## Information shown
————
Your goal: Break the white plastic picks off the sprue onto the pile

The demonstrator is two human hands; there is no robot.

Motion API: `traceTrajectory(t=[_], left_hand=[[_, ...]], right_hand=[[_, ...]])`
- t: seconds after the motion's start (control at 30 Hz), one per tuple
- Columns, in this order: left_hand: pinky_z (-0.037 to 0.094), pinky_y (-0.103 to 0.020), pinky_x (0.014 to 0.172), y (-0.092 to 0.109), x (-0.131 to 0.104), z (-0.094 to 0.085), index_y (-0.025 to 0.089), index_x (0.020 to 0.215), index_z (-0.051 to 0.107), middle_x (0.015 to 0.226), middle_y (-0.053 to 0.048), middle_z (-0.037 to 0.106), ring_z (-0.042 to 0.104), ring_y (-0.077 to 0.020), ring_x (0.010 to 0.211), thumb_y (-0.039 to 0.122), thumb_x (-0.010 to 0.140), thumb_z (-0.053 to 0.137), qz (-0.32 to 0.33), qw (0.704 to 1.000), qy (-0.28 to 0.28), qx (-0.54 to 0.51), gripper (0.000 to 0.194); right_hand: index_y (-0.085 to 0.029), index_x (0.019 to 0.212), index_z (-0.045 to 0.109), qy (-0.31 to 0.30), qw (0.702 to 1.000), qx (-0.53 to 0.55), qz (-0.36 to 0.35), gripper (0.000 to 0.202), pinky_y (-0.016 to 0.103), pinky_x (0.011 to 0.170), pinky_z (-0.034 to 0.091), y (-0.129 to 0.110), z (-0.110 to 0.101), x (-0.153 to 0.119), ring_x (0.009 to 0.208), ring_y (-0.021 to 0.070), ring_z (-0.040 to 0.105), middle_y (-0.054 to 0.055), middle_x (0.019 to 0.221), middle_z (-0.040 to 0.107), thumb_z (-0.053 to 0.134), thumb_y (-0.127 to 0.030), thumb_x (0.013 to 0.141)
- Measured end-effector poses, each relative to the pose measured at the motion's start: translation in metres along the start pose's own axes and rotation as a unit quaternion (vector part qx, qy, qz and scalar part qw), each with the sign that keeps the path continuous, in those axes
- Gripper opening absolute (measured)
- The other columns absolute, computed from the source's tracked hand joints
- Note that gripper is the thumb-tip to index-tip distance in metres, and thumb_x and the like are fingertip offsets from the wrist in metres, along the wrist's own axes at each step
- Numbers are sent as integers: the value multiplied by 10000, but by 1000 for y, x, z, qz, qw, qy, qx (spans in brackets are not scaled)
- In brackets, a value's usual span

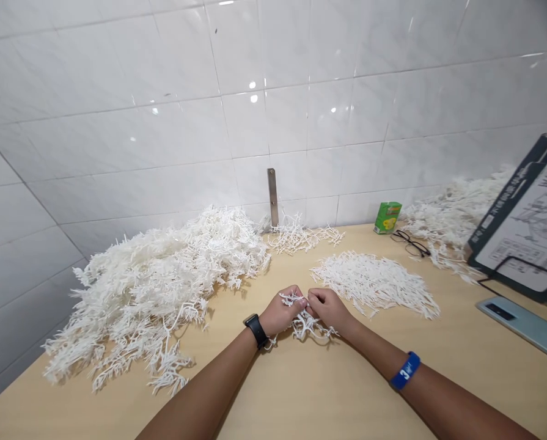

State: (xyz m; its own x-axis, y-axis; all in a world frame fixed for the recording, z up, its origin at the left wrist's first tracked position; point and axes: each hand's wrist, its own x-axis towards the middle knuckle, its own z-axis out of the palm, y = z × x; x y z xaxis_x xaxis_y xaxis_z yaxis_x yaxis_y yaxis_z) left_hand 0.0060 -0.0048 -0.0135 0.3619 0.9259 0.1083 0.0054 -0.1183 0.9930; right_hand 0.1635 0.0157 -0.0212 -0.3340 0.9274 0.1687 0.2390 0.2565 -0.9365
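My left hand (283,311), with a black watch at the wrist, is closed around a cluster of white branching strands (310,327) that looks like plastic sprue. Facing it, my right hand (330,310) pinches at the edge of the same cluster, its fingertips almost touching my left thumb. Exactly what sits between the right fingertips is too small to make out. A big heap of similar white branching pieces (163,281) lies to the left. Just beyond my right hand spreads a flatter pile of short, loose white sticks (376,282).
Along the tiled wall stand a metal strip (272,198) and a small green box (387,217); a few branching pieces (301,237) lie there. To the right are black glasses (411,243), another white heap (456,205), a printed box (525,226) and a pale phone (525,327).
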Motion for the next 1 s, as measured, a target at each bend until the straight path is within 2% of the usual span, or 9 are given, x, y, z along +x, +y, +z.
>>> traceTrajectory(t=[0.23, 0.43, 0.77, 1.0], left_hand=[[395, -243, 583, -4, -4, 3, 162, 745, 483, 654, -10, 591, 523, -114, 578, 588, 717, 681, 1, 1000, 15, -3, 470], [383, -239, 568, -4, 0, 0, 163, 746, 467, 674, -26, 616, 540, -120, 581, 554, 729, 689, -10, 999, 11, -42, 449], [357, -216, 522, 2, 4, 8, 176, 736, 447, 570, 53, 493, 457, -85, 505, 559, 691, 695, -21, 995, 93, -3, 459], [388, -221, 517, 1, 3, 13, 174, 724, 457, 577, 53, 498, 480, -87, 499, 557, 695, 681, -18, 992, 128, 15, 445]], right_hand=[[-192, 475, 420, -6, 1000, 13, 1, 262, 220, 480, 302, 3, 3, -2, 456, 90, 393, -34, 442, 449, 451, -274, 722], [-188, 491, 421, -21, 1000, 16, -9, 248, 215, 486, 292, 10, 5, 9, 466, 87, 379, -37, 450, 432, 426, -264, 728], [-204, 520, 279, -14, 999, 2, -35, 275, 224, 495, 202, 15, 4, 25, 525, 88, 279, -51, 509, 273, 433, -330, 710], [-196, 529, 339, -14, 998, 2, -57, 283, 231, 521, 238, 15, 1, 28, 546, 98, 325, -51, 516, 322, 442, -352, 741]])
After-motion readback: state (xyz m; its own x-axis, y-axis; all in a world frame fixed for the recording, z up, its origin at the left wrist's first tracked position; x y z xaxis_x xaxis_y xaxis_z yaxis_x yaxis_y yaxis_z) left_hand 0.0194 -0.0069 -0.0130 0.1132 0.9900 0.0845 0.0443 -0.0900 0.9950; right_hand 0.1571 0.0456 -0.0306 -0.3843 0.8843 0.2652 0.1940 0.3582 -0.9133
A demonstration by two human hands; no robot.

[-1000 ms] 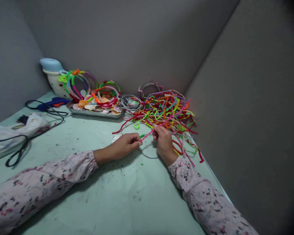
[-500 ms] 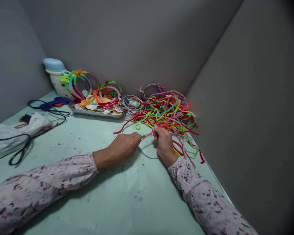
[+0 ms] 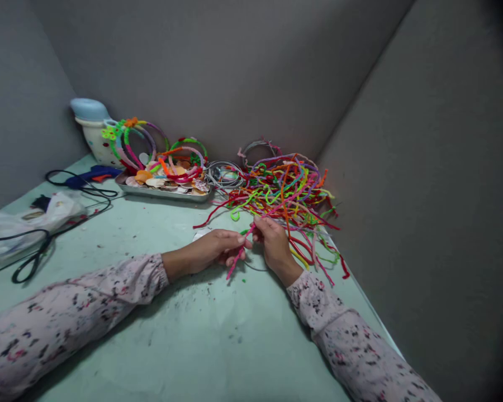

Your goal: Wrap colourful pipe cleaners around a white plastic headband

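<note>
Between my hands runs a pink pipe cleaner (image 3: 235, 263), its near end hanging below my left fingers. My left hand (image 3: 218, 249) pinches it between thumb and fingers. Just to the right, my right hand (image 3: 272, 240) grips the same pipe cleaner higher up, and its far part reaches back toward the pile. A short green piece (image 3: 243, 231) shows by my left fingertips. Behind my hands lies a tangled pile of coloured pipe cleaners (image 3: 285, 190). Part of a thin grey wire (image 3: 255, 268) shows beneath my hands.
A metal tray (image 3: 163, 196) holds shells and fuzzy coloured hoops. Coiled grey wire (image 3: 225, 174) lies beside it. A blue-lidded container (image 3: 94, 134), a blue tool (image 3: 90, 176), a black cord (image 3: 50, 240) and a plastic bag (image 3: 33, 223) are at left. Grey walls (image 3: 218, 72) enclose the table.
My left fingers have opened out somewhat and regripped, so the pink pipe cleaner's end now hangs below them. My right hand has shifted slightly left.
</note>
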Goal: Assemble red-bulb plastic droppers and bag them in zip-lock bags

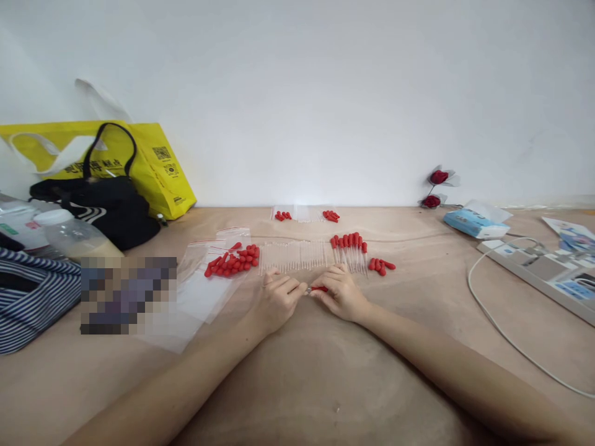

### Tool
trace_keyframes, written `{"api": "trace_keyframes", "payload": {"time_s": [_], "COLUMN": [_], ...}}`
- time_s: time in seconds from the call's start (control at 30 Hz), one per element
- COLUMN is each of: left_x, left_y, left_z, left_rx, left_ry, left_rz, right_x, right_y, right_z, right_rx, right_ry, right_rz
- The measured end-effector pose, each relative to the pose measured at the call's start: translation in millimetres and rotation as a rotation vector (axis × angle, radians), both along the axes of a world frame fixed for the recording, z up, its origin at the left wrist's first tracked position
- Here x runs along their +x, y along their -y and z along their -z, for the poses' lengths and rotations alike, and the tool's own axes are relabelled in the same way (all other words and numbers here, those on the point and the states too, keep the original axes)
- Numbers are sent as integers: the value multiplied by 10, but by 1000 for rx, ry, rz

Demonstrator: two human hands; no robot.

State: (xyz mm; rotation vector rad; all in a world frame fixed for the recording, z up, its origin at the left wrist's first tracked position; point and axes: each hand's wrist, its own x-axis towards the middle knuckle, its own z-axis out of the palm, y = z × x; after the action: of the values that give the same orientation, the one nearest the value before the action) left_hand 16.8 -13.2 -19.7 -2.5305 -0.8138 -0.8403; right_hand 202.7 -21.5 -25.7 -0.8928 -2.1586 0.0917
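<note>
At the middle of the table [307, 384], my right hand [341, 294] pinches a red rubber bulb [319, 288]. My left hand [279, 301] is closed on the end of a clear glass tube whose tip shows at the bulb's left end; most of the tube is hidden by the fingers. Just beyond the hands lies a row of clear glass tubes [295, 255]. Several droppers with red bulbs [348, 241] lie to its right, beside a few loose red bulbs [381, 266]. A pile of red bulbs [232, 261] rests on clear plastic bags [195, 303] at the left.
Near the wall lies another clear bag [307, 214] with red bulbs. A yellow bag [162, 167], a black bag [121, 207], a bottle [77, 235] and striped cloth [37, 297] fill the left. Tissues [474, 223], a power strip [543, 272], a white cable [493, 328] and roses [432, 201] stand right.
</note>
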Motion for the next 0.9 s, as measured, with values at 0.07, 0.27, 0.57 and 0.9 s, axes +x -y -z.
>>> {"api": "trace_keyframes", "payload": {"time_s": [0.07, 0.27, 0.57, 0.9], "left_x": [-7, -37, -8, -2], "left_y": [-10, -33, 17, 30], "left_z": [-11, -23, -51, -45], "left_rx": [-15, -7, -76, -93], "left_ry": [32, 61, 90, 73], "left_rz": [13, 4, 0, -7], "right_x": [31, 170, 125, 93], "right_y": [-17, -38, 5, 21], "right_z": [-6, 13, 9, -24], "right_rx": [-59, -73, 20, 22], "right_ry": [-59, -25, 48, 94], "right_rz": [-27, -17, 7, -9]}}
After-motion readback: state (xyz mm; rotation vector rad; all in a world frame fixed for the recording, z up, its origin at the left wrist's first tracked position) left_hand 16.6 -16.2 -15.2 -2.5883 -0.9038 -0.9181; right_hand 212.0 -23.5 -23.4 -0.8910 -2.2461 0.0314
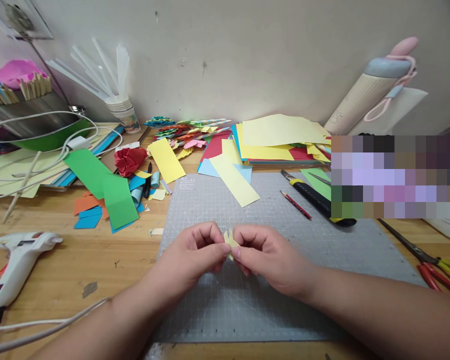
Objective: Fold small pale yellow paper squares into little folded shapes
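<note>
Both hands meet over the middle of the grey cutting mat. Between their fingertips is a small pale yellow paper piece with narrow points at its top. My left hand pinches its left side between thumb and curled fingers. On the other side, my right hand grips it the same way, its thumb pressed on the paper. The lower fingers of both hands are partly hidden. Beyond the hands lies a pale yellow paper strip on the mat.
A white glue gun lies at left, near a green paper strip and crumpled red paper. A pencil, a black utility knife and scissors lie right. Stacked coloured paper stands behind.
</note>
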Available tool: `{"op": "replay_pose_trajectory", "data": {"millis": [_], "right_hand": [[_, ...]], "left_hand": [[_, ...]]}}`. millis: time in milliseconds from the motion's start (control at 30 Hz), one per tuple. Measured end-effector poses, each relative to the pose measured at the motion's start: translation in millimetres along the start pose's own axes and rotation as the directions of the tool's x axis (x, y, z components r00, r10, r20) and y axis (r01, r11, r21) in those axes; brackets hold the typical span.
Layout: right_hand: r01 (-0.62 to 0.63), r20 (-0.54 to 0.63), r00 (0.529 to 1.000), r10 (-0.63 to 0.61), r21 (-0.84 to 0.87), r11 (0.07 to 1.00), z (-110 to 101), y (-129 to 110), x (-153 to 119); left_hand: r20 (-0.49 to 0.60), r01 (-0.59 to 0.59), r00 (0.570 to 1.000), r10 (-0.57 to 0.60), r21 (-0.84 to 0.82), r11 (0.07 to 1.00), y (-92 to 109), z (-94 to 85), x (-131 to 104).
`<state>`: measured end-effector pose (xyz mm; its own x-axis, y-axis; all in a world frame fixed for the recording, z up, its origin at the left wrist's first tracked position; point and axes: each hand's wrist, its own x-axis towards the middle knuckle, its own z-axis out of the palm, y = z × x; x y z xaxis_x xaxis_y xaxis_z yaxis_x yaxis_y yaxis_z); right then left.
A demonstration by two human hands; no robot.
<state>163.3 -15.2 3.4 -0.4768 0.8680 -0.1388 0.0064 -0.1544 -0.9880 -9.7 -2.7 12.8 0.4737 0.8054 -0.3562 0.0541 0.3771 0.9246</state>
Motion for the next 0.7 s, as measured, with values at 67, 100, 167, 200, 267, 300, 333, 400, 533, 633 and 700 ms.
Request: {"op": "replay_pose_trajectory", "data": {"millis": [67, 100, 167, 200, 267, 300, 333, 400, 533, 633, 700], "right_hand": [[-0.012, 0.013, 1.000, 0.011, 0.050, 0.999, -0.1, -0.5, 0.3], [-0.013, 0.016, 1.000, 0.012, 0.082, 0.997, 0.0, -0.7, 0.6], [-0.009, 0.013, 1.000, 0.008, 0.136, 0.991, 0.1, -0.7, 1.2], [-0.009, 0.005, 1.000, 0.008, 0.154, 0.988, 0.2, -0.6, 1.4], [-0.012, -0.018, 1.000, 0.015, 0.169, 0.986, 0.2, -0.3, 1.7], [-0.011, -0.028, 0.999, 0.016, 0.166, 0.986, 0.1, -0.2, 1.7], [-0.009, -0.039, 0.999, 0.016, 0.159, 0.987, 0.1, -0.2, 1.6], [-0.010, -0.060, 0.998, 0.018, 0.131, 0.991, 0.1, -0.5, 1.3], [-0.051, -0.079, 0.995, 0.059, 0.101, 0.994, 0.8, -1.9, 1.2], [-0.060, -0.069, 0.995, 0.068, 0.119, 0.991, 0.9, -2.3, 1.6], [-0.048, -0.066, 0.996, 0.056, 0.110, 0.993, 0.7, -2.0, 1.6]], "left_hand": [[0.004, -0.005, 1.000, 0.005, -0.014, 1.000, 0.3, -0.2, -0.4], [0.007, -0.016, 1.000, 0.016, -0.026, 1.000, 0.6, -0.3, -0.5], [0.006, -0.054, 0.999, 0.054, -0.059, 0.997, 1.1, -0.8, -0.4], [0.003, -0.074, 0.997, 0.074, -0.077, 0.994, 1.3, -1.1, -0.1], [-0.005, -0.104, 0.995, 0.104, -0.096, 0.990, 1.9, -1.3, 0.4], [-0.017, -0.108, 0.994, 0.107, -0.095, 0.990, 2.2, -1.3, 0.7], [-0.035, -0.107, 0.994, 0.104, -0.090, 0.990, 2.7, -1.2, 0.8], [-0.081, -0.096, 0.993, 0.089, -0.077, 0.992, 3.8, -0.7, 1.0], [-0.123, -0.081, 0.990, 0.074, -0.049, 0.996, 5.4, 0.3, 1.1], [-0.131, -0.078, 0.989, 0.072, -0.042, 0.996, 5.2, 0.5, 1.2], [-0.132, -0.072, 0.989, 0.066, -0.043, 0.996, 4.8, 0.3, 1.2]]}}
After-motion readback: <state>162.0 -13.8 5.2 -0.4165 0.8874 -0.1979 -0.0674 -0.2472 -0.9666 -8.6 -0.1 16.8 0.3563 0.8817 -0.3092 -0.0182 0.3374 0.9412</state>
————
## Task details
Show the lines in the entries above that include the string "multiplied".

## Output for this task
- Numbers are sent as integers: the value multiplied by 10000, but by 1000 for y, x, z, qz, qw, qy, qx (spans in brackets are not scaled)
- Numbers are sent as integers: the value multiplied by 10, but by 1000 for rx, ry, rz

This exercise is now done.